START Source records

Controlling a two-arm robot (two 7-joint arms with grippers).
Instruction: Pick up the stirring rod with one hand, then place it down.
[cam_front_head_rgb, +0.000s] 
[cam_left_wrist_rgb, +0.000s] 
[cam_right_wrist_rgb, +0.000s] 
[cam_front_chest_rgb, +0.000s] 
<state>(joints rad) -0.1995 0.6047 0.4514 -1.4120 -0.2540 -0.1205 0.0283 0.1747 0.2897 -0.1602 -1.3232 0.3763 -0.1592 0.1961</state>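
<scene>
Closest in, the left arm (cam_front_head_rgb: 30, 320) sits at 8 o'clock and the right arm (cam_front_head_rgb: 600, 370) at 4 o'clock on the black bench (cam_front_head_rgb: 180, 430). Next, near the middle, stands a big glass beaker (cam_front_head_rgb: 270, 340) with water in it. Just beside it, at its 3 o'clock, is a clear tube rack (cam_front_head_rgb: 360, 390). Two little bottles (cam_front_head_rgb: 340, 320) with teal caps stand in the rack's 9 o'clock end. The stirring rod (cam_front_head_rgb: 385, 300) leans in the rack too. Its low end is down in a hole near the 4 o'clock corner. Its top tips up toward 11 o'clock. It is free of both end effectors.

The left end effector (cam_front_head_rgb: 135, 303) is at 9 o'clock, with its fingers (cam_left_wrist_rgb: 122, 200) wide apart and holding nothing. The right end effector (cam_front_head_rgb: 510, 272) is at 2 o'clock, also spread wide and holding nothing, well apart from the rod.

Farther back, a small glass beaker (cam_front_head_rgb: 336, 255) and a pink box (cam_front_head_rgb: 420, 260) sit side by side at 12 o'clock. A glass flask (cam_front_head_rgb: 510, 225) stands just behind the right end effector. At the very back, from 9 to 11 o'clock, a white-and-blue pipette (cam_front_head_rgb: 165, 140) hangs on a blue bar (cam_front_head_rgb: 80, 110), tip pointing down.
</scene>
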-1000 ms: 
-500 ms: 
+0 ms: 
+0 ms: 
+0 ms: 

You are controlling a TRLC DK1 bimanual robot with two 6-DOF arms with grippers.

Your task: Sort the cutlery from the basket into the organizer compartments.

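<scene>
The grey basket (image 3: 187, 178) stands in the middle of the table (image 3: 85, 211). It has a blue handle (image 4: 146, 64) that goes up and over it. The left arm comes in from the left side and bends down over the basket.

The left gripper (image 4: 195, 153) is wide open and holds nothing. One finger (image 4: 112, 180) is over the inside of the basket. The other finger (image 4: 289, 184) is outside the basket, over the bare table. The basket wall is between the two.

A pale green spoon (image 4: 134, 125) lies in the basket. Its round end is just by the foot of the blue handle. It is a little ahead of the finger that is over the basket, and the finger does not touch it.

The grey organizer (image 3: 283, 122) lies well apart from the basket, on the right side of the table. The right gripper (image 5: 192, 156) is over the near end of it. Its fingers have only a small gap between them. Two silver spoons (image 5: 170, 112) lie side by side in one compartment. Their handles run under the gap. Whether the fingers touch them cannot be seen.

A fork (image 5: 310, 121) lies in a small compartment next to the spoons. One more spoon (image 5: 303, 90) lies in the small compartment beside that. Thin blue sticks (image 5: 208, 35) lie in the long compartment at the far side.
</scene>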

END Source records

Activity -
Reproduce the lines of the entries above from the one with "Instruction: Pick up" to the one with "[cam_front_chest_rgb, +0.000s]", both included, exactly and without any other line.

Task answer -
Instruction: Pick up the stirring rod with one hand, then place it down.
[cam_front_head_rgb, +0.000s] 
[cam_left_wrist_rgb, +0.000s] 
[cam_right_wrist_rgb, +0.000s] 
[cam_front_chest_rgb, +0.000s] 

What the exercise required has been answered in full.